WHAT TO WORK ON: You are asked to reproduce the listing exactly and to omit its pictures.
--
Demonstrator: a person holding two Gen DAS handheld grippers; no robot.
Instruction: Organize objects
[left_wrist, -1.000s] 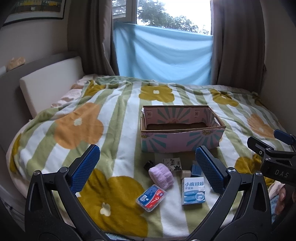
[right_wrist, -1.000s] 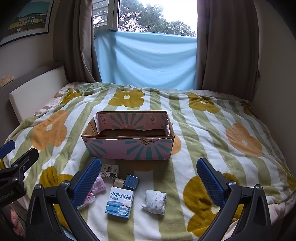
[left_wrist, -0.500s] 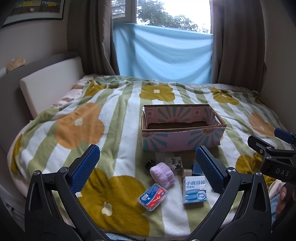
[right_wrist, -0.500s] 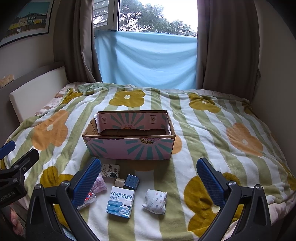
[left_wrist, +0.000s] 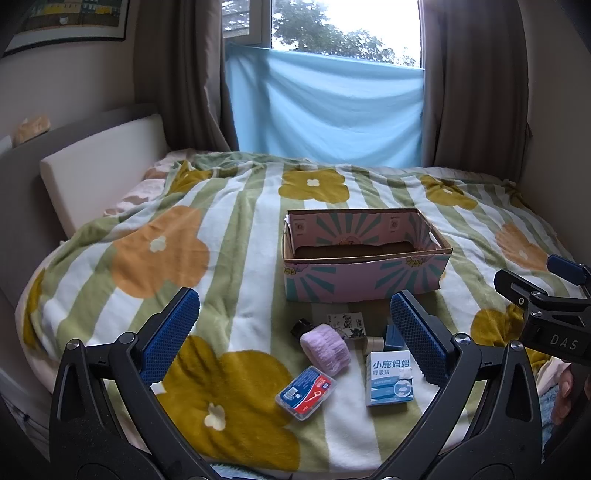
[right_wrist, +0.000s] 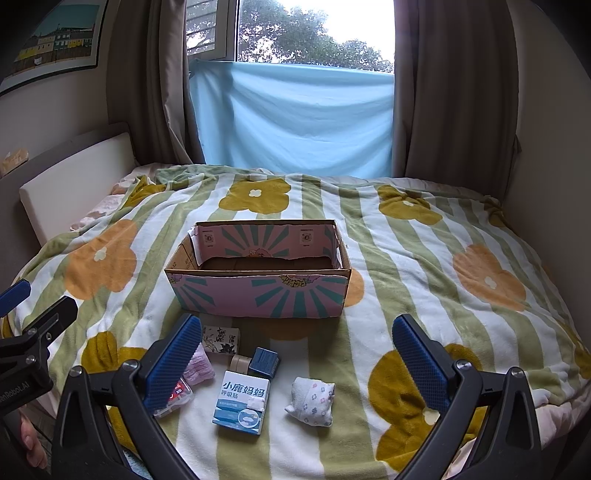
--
YOUR RESPONSE:
Demonstrator: a person holding two Gen DAS handheld grippers; no robot.
Instruction: Organize objects
[left_wrist, -1.000s] 
[right_wrist, -1.000s] 
[left_wrist, -0.500s] 
[right_wrist, -0.500s] 
[left_wrist, +0.000s] 
[right_wrist, +0.000s] 

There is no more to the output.